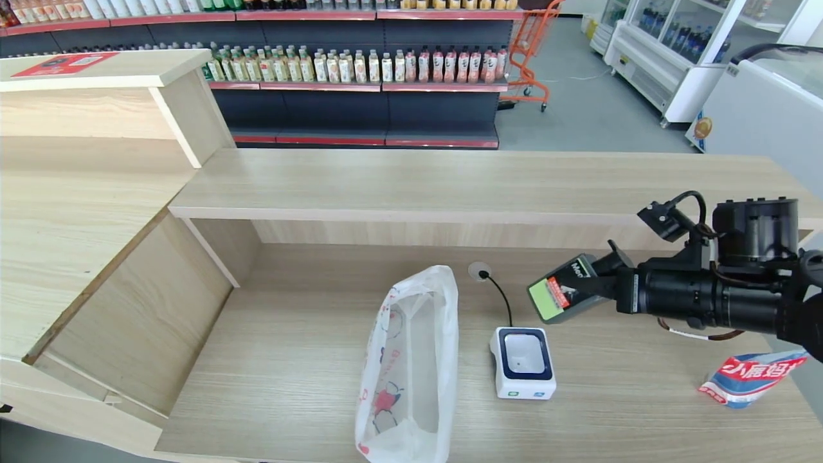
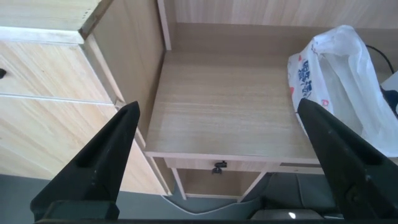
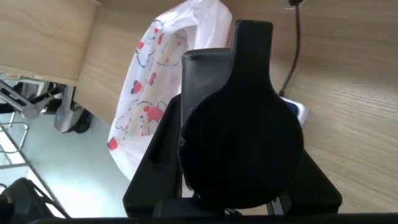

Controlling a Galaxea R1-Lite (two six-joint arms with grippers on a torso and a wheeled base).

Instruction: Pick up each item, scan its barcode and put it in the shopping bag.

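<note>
My right gripper (image 1: 596, 283) is shut on a small dark box (image 1: 564, 290) with a green end face and a red label. It holds the box in the air, just above and to the right of the white barcode scanner (image 1: 522, 361). In the right wrist view the box (image 3: 239, 130) hides most of the scanner (image 3: 298, 112). The white plastic shopping bag (image 1: 411, 366) lies open-mouthed on the desk left of the scanner. My left gripper (image 2: 217, 155) is open, fingers (image 2: 99, 162) wide apart, off the desk's front left edge, with the bag (image 2: 339, 81) farther off.
A blue, white and red snack packet (image 1: 749, 379) lies at the desk's right front edge. The scanner's black cable runs to a grommet (image 1: 480, 271) at the back. A raised counter ledge (image 1: 450, 186) walls the desk behind, and a side panel (image 1: 141, 308) on the left.
</note>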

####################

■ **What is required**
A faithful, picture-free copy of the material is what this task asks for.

■ **Task solution**
Controlling a Galaxea R1-Lite (two six-joint arms with grippers on a torso and a wheeled base).

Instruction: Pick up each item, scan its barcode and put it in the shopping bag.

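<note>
My right gripper (image 1: 596, 283) is shut on a small dark box (image 1: 564, 290) with a green end face and a red label. It holds the box in the air, just above and to the right of the white barcode scanner (image 1: 522, 361). In the right wrist view the box (image 3: 239, 130) hides most of the scanner (image 3: 298, 112). The white plastic shopping bag (image 1: 411, 366) lies open-mouthed on the desk left of the scanner. My left gripper (image 2: 217, 155) is open, fingers (image 2: 99, 162) wide apart, off the desk's front left edge, with the bag (image 2: 339, 81) farther off.
A blue, white and red snack packet (image 1: 749, 379) lies at the desk's right front edge. The scanner's black cable runs to a grommet (image 1: 480, 271) at the back. A raised counter ledge (image 1: 450, 186) walls the desk behind, and a side panel (image 1: 141, 308) on the left.
</note>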

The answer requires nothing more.